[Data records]

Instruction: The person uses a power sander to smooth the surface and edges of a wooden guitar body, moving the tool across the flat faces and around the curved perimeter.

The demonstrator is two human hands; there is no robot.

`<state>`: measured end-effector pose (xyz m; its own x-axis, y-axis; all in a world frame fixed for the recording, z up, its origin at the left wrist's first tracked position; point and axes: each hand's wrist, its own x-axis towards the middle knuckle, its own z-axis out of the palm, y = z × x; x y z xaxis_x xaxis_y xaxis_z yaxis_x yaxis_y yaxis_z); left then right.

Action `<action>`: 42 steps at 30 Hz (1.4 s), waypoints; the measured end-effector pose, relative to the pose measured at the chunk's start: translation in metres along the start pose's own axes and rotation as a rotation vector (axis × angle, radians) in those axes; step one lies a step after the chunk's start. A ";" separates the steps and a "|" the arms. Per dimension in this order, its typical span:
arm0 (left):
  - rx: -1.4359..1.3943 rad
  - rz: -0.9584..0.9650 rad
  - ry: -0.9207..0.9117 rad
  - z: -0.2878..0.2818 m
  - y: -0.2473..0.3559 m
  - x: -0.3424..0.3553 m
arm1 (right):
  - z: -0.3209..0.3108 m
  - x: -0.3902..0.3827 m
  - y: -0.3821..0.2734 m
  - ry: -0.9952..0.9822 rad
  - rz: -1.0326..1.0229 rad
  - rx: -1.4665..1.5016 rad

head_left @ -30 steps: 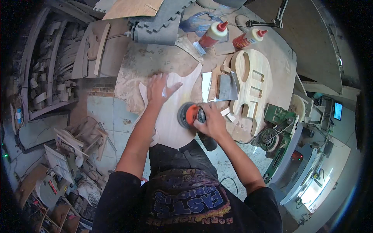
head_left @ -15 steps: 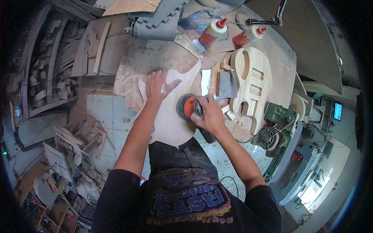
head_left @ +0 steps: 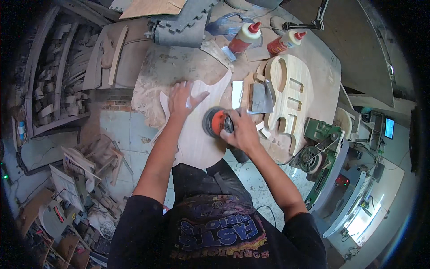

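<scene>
A pale wooden electric guitar body (head_left: 197,145), with pointed horns, lies flat at the near edge of the workbench, close against my waist. My left hand (head_left: 182,98) rests on its upper left part, fingers stretched out and thumb spread to the side. In my right hand (head_left: 243,131) is an orange and black orbital sander (head_left: 217,122); its round pad sits on the right half of the body. My palm hides part of the tool's housing. A dark cylindrical part (head_left: 239,155) shows below my right wrist.
Right of my work lies a second guitar body (head_left: 289,85) with routed cavities, beside a grey sanding block (head_left: 258,97). Two glue bottles (head_left: 245,36) with red caps stand at the back. A green belt machine (head_left: 320,143) flanks the bench (head_left: 156,67) on the right.
The sander and my right hand have shifted very slightly left on the guitar body. My left hand stays in about the same place.
</scene>
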<state>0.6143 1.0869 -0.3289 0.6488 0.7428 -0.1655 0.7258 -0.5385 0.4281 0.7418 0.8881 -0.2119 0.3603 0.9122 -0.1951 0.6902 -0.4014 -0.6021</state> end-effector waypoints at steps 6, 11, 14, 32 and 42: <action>0.036 0.004 0.015 0.001 0.000 0.001 | 0.003 0.002 0.007 0.026 -0.044 0.005; 0.019 0.013 0.024 0.003 -0.001 0.001 | -0.007 -0.020 0.013 -0.123 -0.026 0.006; 0.034 0.026 0.087 0.007 -0.003 0.000 | -0.012 -0.052 0.016 -0.277 -0.011 -0.012; 0.055 -0.006 0.087 0.006 -0.001 -0.002 | -0.011 -0.043 0.010 -0.246 0.009 -0.027; 0.033 -0.017 0.044 0.006 0.001 -0.001 | -0.015 -0.046 0.002 -0.309 0.018 -0.054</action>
<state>0.6156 1.0831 -0.3340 0.6259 0.7685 -0.1332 0.7445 -0.5377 0.3958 0.7363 0.8445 -0.1924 0.1707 0.8836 -0.4360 0.7210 -0.4136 -0.5560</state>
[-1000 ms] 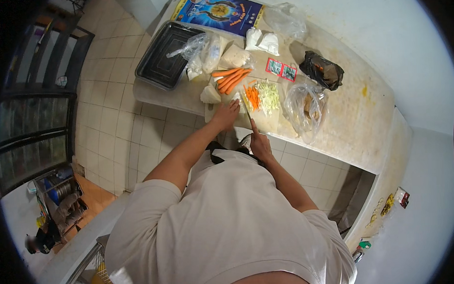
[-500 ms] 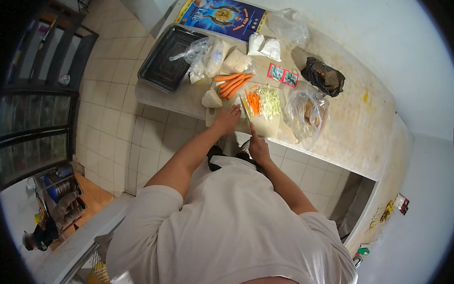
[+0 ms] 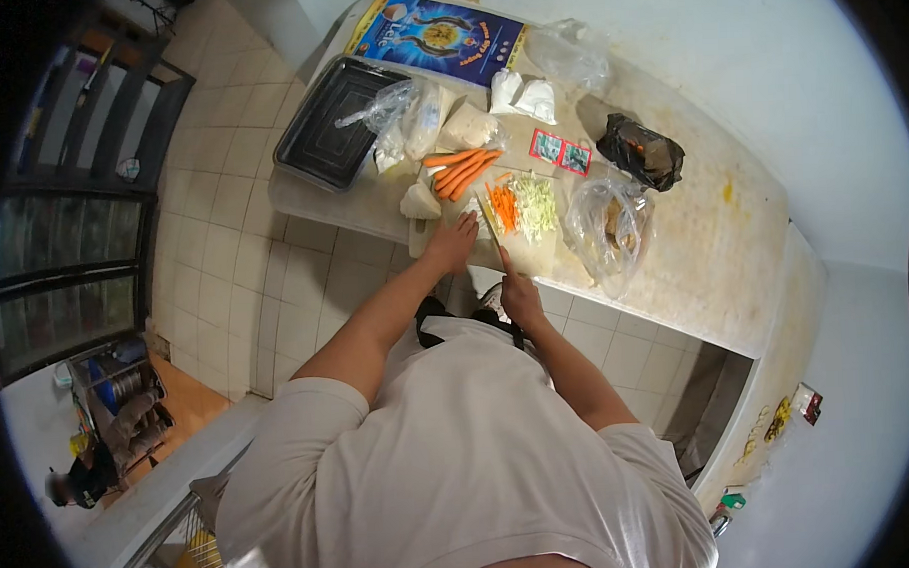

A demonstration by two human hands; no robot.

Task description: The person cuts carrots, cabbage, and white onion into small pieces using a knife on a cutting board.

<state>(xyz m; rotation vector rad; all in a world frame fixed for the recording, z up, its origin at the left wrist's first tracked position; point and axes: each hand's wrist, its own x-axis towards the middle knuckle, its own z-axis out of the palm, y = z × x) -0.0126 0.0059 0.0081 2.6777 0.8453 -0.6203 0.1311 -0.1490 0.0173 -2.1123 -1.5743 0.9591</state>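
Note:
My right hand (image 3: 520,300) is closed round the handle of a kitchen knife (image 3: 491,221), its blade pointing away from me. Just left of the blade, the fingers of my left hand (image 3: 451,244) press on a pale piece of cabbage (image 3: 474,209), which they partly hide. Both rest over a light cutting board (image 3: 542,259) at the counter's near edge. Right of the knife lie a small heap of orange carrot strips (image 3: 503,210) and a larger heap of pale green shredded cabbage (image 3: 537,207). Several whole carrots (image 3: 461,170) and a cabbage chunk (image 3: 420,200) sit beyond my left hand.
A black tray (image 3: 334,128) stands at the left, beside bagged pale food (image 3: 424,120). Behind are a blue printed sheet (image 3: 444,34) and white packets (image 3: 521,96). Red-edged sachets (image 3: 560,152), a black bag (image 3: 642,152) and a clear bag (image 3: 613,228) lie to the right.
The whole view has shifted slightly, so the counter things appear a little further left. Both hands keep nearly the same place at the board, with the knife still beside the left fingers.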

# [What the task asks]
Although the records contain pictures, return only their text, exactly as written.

# [Exercise answer]
Instruction: The person uses a power sander to smooth the surface and edges of a wooden guitar body, moving the tool across the flat faces and around the curved perimeter.

The demonstrator is two human hands; there is no robot.

`<state>`: measured end-effector pose (xyz m; its own x-axis, y-axis; all in a world frame fixed for the recording, z up, its origin at the left wrist's first tracked position; point and axes: each hand's wrist, its own x-axis towards the middle knuckle, its own z-axis out of the palm, y = z × x; x y z xaxis_x xaxis_y xaxis_z yaxis_x yaxis_y yaxis_z); left then right.

Action `<action>`: 42 steps at 30 Hz (1.4 s), waypoints; the measured end-effector pose, relative to the pose measured at the chunk's start: translation in metres along the start pose's own axes and rotation as a rotation vector (axis × angle, radians) in those axes; step one lies a step after the chunk's start. A ";" separates the steps and a "|" the arms. Per dimension in this order, its typical span:
arm0 (left):
  - rx: -1.4359..1.3943 rad
  - rz: -0.9584..0.9650 rad
  - ry: -0.9207..0.9117 rad
  - z: -0.2878..0.2818 m
  - y: -0.2473..0.3559 m
  - x: -0.3424..0.3553 m
arm1 (right):
  - z: -0.3209..0.3108 m
  - x: -0.3902..0.3827 m
  - y: -0.3821..0.2734 m
  - ry: -0.9952..0.9822 rad
  - rz: -1.0326..1.0229 rad
  - rx: -1.4665..1.5016 rad

head_left @ -30 steps: 
head_left @ -15 steps: 
head_left @ +0 steps: 

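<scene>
A pale wooden electric guitar body (head_left: 197,145), with pointed horns, lies flat at the near edge of the workbench, close against my waist. My left hand (head_left: 182,98) rests on its upper left part, fingers stretched out and thumb spread to the side. In my right hand (head_left: 243,131) is an orange and black orbital sander (head_left: 217,122); its round pad sits on the right half of the body. My palm hides part of the tool's housing. A dark cylindrical part (head_left: 239,155) shows below my right wrist.
Right of my work lies a second guitar body (head_left: 289,85) with routed cavities, beside a grey sanding block (head_left: 258,97). Two glue bottles (head_left: 245,36) with red caps stand at the back. A green belt machine (head_left: 320,143) flanks the bench (head_left: 156,67) on the right.
The sander and my right hand have shifted very slightly left on the guitar body. My left hand stays in about the same place.
</scene>
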<state>0.6143 1.0869 -0.3289 0.6488 0.7428 -0.1655 0.7258 -0.5385 0.4281 0.7418 0.8881 -0.2119 0.3603 0.9122 -0.1951 0.6902 -0.4014 -0.6021</state> end-effector waypoints at steps 6, 11, 14, 32 and 42: <action>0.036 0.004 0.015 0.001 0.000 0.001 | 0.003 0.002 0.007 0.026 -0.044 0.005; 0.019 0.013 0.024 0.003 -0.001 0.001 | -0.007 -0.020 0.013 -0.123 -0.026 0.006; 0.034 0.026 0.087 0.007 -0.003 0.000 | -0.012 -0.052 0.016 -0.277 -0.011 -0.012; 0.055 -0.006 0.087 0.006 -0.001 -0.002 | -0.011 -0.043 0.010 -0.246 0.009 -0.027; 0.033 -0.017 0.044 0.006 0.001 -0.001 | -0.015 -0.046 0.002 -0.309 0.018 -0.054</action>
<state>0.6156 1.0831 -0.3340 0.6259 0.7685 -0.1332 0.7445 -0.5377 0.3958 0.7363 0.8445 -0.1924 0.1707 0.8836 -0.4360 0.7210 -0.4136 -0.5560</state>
[-1000 ms] 
[-500 ms] 
[+0 ms] 

A demonstration by two human hands; no robot.

Task description: The person cuts carrots, cabbage, and white onion into small pieces using a knife on a cutting board.

<state>(xyz m; rotation vector rad; all in a world frame fixed for the recording, z up, its origin at the left wrist's first tracked position; point and axes: each hand's wrist, its own x-axis towards the middle knuckle, its own z-axis out of the palm, y = z × x) -0.0126 0.0059 0.0081 2.6777 0.8453 -0.6203 0.1311 -0.1490 0.0173 -2.1123 -1.5743 0.9591</state>
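Note:
My right hand (image 3: 520,300) is closed round the handle of a kitchen knife (image 3: 491,221), its blade pointing away from me. Just left of the blade, the fingers of my left hand (image 3: 451,244) press on a pale piece of cabbage (image 3: 474,209), which they partly hide. Both rest over a light cutting board (image 3: 542,259) at the counter's near edge. Right of the knife lie a small heap of orange carrot strips (image 3: 503,210) and a larger heap of pale green shredded cabbage (image 3: 537,207). Several whole carrots (image 3: 461,170) and a cabbage chunk (image 3: 420,200) sit beyond my left hand.
A black tray (image 3: 334,128) stands at the left, beside bagged pale food (image 3: 424,120). Behind are a blue printed sheet (image 3: 444,34) and white packets (image 3: 521,96). Red-edged sachets (image 3: 560,152), a black bag (image 3: 642,152) and a clear bag (image 3: 613,228) lie to the right.
The whole view has shifted slightly, so the counter things appear a little further left. Both hands keep nearly the same place at the board, with the knife still beside the left fingers.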

That's the full output for the exercise.